Dustin had tacked a sign to his door saying 'stay out, I'm serious I won't talk to you' and Rory had curled up like a cat under a mountain of blankets and screamed into her pillow. She missed feeling good about things and as she ate poorly made Mac and cheese under the soft lights of evening she cried for loss that stemmed from every part of her life.

The next day she'd seen her brother leave an hour early and she assumed he'd do anything to avoid her. Rory couldn't help but feel more guilty for Steve than herself because she hadn't been able to retain a perfect relationship with Dustin but Steve had been the best thing that her brother had. They'd done everything together. They'd played arcade games and watched movies, drove around and fought fake monsters outside of Dustin's board games. Steve wasn't just a babysitter he was a brother and a best friend, Rory couldn't help but feel responsible for screwing all that up even when Steve had kissed her back, when he'd called her, when he'd told her that he liked her more than he should, when he'd pulled her into his bed.

But it was Rory who caught blame like flies and no matter what she did, she'd always be in the centre like a flickering flame. Called out in blame for pulling George Henderson away from Hawkins, for ruining a family, for the divorce, for Dustin's isolation and loss of childhood and now for Steve losing the relationship he had with those six kids because realistically if Dustin hated Steve, they all would.

Rory walked around the house like a ghost the next many days. Dustin had started cooking his own meals before Rory could even think to pull out pans and preheat ovens. Nora Henderson was chipper about George coming back and no matter how many times Rory told her he simply had changed his mind she'd laugh and tell Rory that her love was coming home. At some point Rory had shoved her freshly made casserole in the bin and slammed the door to her room while Nora told her lazily to tidy her room.

She didn't know what to do but more importantly she didn't know what she could do. Rory wanted Steve back and she wanted her brother to be okay with that but both of those were impossibilities on the different ends of the same string and no matter how far she tried to reach she simply couldn't grab them both which left her somewhere in the middle wondering if she even had the luck to gain either of them singularly.

Steve had been more angered than she'd ever seen him, filled with the consequences of his own actions. He regretted it in that moment and after Dustin's display of betrayal Rory couldn't blame him. She'd seen the genuine upset that made Dustin look three years younger and it was like leaving him all over again. Steve had never faced the wrath of Dustin's disappointment but she supposed it must've hurt him to know he'd let down the one person he'd promised to protect no matter what. There wasn't much worse than that.

So when it came to her Wednesday shift after the Christmas break, Rory had been settled on the idea that she didn't want to work in that shitty ice cream parlour for another second but she needed money and even though this money practically fell through the moth eaten holes in her polyester pockets, it was better than nothing.

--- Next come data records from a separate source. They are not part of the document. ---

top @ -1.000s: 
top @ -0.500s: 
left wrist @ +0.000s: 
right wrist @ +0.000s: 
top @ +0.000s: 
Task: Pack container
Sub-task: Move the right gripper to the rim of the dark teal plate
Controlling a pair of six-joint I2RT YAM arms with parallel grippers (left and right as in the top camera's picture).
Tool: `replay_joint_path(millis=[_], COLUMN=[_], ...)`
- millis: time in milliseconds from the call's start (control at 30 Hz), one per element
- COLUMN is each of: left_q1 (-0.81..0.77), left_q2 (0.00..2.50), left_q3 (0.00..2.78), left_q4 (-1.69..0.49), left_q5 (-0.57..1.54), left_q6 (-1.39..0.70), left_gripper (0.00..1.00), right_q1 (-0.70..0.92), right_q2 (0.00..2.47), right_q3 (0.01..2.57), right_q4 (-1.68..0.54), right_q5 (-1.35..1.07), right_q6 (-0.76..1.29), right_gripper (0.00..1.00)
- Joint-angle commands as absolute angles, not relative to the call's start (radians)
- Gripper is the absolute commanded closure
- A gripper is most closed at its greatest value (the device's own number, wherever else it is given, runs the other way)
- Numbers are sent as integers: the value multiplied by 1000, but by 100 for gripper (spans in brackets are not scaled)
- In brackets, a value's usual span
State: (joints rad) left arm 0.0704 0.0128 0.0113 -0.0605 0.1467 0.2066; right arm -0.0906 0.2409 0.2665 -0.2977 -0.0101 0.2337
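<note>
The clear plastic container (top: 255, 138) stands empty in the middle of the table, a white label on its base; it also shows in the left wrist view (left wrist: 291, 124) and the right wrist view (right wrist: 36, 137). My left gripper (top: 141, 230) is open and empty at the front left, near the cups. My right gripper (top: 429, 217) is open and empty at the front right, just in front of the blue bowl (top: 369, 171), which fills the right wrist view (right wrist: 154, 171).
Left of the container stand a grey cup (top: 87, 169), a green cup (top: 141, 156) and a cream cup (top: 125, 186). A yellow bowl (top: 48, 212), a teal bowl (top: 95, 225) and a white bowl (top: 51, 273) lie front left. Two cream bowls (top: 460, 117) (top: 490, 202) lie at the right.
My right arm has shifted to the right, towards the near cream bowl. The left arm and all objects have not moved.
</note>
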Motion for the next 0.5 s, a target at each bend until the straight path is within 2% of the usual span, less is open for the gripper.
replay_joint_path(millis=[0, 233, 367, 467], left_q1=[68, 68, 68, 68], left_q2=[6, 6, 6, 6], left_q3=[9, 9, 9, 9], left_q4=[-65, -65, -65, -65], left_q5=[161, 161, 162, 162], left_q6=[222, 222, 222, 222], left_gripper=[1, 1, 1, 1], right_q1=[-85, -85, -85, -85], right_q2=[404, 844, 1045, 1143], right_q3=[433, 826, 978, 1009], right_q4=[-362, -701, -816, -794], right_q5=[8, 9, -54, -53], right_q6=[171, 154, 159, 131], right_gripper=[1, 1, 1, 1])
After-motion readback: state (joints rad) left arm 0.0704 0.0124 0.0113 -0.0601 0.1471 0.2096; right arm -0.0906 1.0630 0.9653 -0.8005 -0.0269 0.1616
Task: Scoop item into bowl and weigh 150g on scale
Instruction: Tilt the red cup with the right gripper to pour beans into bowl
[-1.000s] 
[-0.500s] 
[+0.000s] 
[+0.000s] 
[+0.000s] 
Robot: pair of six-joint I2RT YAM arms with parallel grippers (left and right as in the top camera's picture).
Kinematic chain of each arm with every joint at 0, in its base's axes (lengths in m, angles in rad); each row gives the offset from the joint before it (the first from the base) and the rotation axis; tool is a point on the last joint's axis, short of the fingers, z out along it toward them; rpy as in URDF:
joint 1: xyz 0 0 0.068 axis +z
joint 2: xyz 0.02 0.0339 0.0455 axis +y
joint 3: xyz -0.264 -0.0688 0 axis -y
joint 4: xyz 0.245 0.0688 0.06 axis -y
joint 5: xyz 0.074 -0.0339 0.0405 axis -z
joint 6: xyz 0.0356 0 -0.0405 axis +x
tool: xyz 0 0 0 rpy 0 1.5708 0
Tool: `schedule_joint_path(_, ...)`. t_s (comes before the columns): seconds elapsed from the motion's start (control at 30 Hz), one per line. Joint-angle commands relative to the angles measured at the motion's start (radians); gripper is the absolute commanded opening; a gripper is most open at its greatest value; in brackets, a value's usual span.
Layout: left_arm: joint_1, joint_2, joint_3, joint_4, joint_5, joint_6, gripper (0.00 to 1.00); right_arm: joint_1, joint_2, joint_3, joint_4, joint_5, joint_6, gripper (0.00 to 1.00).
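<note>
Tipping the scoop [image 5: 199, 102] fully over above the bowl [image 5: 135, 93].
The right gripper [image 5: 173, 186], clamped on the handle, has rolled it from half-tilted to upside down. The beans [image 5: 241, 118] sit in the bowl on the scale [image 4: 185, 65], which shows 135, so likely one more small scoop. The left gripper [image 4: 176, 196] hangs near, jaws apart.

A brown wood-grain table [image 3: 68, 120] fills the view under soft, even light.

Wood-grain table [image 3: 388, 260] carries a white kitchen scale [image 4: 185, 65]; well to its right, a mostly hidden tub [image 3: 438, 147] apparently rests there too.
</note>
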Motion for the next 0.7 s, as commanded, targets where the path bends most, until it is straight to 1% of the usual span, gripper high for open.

Rory dragged her feet the entire way because she wasn't ready to see Steve after what had happened. The girl had never really experienced a breakup and although she'd guessed her emotions may have prepared for such a dislodge of her comfort she was wildly incorrect.

This was proven when she saw him standing there, spinning the hat around on his hand as he rested one elbow on the counter and lazily hummed under his breath. Rory had stood in the doorway feeling humiliation for the outfit that they shared and guilt for actions she didn't play a selfish part in.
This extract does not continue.